Les « entrepreneuriales » : priorité aux apprentissages au travail
Les 31% d’entreprises restantes sont également dirigées par des patrons peu diplômés, avec des salariés peu qualifiés, dans des secteurs proches de ceux investis par les « traditionnelles ». En revanche, leurs dirigeants sont, 8 fois sur 10, les créateurs de l’entreprise. 68% d’entre ces entrepreneurs se disent dans une dynamique de développement d’un projet original ou dans l’amélioration d’un service ou d’un produit existants. Ces entreprises sont en bonne santé, souvent en croissance, elles recrutent davantage que les « traditionnelles » et presque autant que les « managériales ». Elles sont implantées sur des marchés plus étendus.
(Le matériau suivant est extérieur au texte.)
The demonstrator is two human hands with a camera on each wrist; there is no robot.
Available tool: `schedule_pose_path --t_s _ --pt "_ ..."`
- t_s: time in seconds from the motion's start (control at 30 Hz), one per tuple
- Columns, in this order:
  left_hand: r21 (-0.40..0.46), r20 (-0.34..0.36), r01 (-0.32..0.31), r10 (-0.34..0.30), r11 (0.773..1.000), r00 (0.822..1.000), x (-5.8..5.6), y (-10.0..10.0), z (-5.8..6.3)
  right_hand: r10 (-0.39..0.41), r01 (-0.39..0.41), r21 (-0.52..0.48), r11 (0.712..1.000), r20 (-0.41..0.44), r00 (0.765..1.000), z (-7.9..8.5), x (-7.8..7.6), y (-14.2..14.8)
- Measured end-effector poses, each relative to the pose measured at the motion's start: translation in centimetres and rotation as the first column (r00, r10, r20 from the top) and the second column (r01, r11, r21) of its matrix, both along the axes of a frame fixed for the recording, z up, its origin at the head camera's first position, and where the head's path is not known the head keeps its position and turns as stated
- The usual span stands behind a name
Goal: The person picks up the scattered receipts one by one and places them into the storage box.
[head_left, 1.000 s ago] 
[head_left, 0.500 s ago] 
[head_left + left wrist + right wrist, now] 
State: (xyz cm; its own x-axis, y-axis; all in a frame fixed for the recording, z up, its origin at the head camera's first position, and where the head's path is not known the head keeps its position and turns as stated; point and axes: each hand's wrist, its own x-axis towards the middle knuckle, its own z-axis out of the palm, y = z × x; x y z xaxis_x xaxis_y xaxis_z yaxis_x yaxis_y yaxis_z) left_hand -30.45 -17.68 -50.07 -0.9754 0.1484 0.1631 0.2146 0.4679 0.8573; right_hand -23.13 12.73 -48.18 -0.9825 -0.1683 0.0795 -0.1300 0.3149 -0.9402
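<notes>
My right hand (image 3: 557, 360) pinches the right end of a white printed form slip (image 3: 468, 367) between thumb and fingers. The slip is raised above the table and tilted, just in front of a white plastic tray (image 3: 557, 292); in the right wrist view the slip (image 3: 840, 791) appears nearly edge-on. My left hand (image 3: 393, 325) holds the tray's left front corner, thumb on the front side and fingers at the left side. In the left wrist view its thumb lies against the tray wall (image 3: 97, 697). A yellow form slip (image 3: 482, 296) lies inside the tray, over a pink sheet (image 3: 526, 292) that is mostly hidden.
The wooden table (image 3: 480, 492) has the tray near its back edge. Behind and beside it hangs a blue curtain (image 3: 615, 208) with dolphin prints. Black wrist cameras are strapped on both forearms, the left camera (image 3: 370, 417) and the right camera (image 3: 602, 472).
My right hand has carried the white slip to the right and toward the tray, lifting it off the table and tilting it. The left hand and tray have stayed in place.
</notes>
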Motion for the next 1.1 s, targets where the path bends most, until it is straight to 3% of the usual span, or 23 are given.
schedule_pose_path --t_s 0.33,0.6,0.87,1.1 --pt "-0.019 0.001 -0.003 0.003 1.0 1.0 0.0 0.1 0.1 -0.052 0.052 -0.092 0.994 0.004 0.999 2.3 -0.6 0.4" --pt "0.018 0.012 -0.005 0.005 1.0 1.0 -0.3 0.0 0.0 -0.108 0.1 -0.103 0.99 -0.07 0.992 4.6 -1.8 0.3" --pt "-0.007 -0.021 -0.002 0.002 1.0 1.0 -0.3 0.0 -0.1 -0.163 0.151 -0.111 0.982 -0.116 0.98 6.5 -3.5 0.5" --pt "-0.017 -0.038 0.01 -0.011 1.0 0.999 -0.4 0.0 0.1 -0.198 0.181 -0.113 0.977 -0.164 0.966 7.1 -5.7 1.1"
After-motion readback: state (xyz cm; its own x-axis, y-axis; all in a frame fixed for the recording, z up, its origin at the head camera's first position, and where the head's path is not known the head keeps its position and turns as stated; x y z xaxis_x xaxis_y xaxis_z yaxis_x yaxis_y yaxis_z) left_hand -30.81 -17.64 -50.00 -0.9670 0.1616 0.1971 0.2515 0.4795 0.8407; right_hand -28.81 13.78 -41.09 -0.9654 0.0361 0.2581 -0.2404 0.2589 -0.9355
C’est donc un profil d’entreprises très différentes, en recherche de compétences pour se distinguer et se développer, même si elles ont également besoin de formations obligatoires. Elles ont désigné un responsable RH dans 63% des cas, et travaillent avec des partenaires formation. Elles ont davantage recours que les autres à l’apprentissage (34%), et forment plus souvent leurs salariés « sur le tas » (38%). Elles évaluent souvent l’impact de la formation sur leurs résultats. Ce sont des entreprises qui ont souvent du mal à trouver les compétences qu’elles cherchent (un quart des salariés embauché n’a pas les compétences requises), et recourent davantage que les autres à des méthodes de formation informelles sur le lieu de travail.
L’étude précise que ces catégories ne sont pas figées : elles peuvent aussi correspondre à des moments dans la vie d’une même entreprise. La réforme, selon les auteurs, ne devrait pas bénéficier significativement aux petites entreprises managériales, déjà bien outillées, ni aux traditionnelles, qui n’en ont pas les moyens ni la nécessité. Les entreprises de la catégorie des « entrepreneuriales », en revanche, pourront y trouver leur compte : les Opco auront davantage de moyens à leur proposer, les formations en apprentissage seront plus faciles à développer en cohérence avec les besoins des entreprises, et le recours à la formation en situation de travail sera facilité.